SUPPLIED DATA:
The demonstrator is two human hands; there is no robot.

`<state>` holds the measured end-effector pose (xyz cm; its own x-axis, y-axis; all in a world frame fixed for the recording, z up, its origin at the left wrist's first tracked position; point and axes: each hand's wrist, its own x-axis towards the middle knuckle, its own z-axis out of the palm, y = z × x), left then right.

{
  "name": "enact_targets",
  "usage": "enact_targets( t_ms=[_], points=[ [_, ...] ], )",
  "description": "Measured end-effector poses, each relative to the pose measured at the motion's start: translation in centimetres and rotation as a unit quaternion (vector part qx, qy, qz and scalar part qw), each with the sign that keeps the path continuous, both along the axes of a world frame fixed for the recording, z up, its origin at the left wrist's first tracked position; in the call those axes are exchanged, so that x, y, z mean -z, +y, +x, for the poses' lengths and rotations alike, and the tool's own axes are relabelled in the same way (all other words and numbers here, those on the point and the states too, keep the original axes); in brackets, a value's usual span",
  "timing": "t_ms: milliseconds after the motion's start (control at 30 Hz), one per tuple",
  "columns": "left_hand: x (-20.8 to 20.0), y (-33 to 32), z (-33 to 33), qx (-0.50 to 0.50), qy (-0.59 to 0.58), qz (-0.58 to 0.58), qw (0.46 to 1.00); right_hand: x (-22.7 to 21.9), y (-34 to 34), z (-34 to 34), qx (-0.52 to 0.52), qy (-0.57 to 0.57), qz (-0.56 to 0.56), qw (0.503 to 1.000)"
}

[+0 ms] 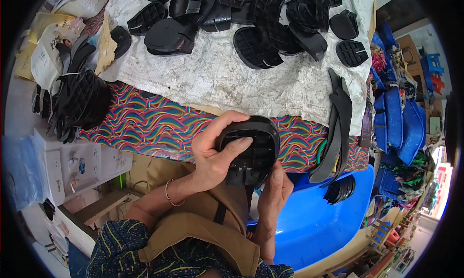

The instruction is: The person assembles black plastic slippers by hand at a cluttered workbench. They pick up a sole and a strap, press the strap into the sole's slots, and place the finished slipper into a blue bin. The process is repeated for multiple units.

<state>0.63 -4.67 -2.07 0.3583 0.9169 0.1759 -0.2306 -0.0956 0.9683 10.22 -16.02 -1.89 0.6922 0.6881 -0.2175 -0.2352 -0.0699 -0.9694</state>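
A black moulded heel-shaped piece [256, 154] with a ribbed, gridded hollow side and a smooth rounded rim is held up in front of me, over the near edge of the patterned cloth. My left hand [217, 150] grips it from the left, thumb pressed inside the hollow and fingers over the outer rim. At its lower right edge, my right hand [276, 187] is closed with the thumb pointing up against the piece; the fingertips behind are partly hidden. A thin dark band seems to run along the rim, but I cannot tell whether it is separate.
Similar black pieces [261, 46] lie heaped on a stained white sheet [203, 84]. Black strips [337, 128] hang over the table's near edge at right. Below them stands a blue tub [314, 234] holding several nested pieces [340, 190]. At left is a tied bundle [89, 99].
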Motion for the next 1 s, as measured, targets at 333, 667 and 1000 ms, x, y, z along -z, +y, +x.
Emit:
enact_targets(
  t_ms=[333, 667, 1000],
  points=[
    [0.7, -0.2, 1.0, 0.032, -0.016, -0.073, 0.997, 1.1, 0.4, 1.2, -0.056, -0.218, -0.04, 0.973],
    [1.0, 0.1, 1.1, 0.105, -0.013, -0.096, 0.99, 0.5, 1.1, 2.9, -0.061, -0.357, -0.092, 0.928],
    [-0.9, 2.1, 1.0, 0.315, -0.096, -0.239, 0.914, 0.2, 1.9, 3.7, 0.071, -0.148, 0.022, 0.986]
  ],
)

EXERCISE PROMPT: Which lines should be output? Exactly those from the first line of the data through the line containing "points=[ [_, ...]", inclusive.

COMPLETED EXERCISE:
The demonstrator is two human hands; there is no robot.

`<state>` holds the measured end-effector pose (xyz cm; its own x-axis, y-axis; all in a world frame fixed for the recording, z up, its origin at the left wrist's first tracked position; point and axes: each hand's wrist, its own x-axis towards the middle knuckle, its own z-axis out of the palm, y = z × x), left then right.

{
  "name": "enact_targets",
  "usage": "enact_targets( t_ms=[_], points=[ [_, ...] ], )",

This output has been given in full.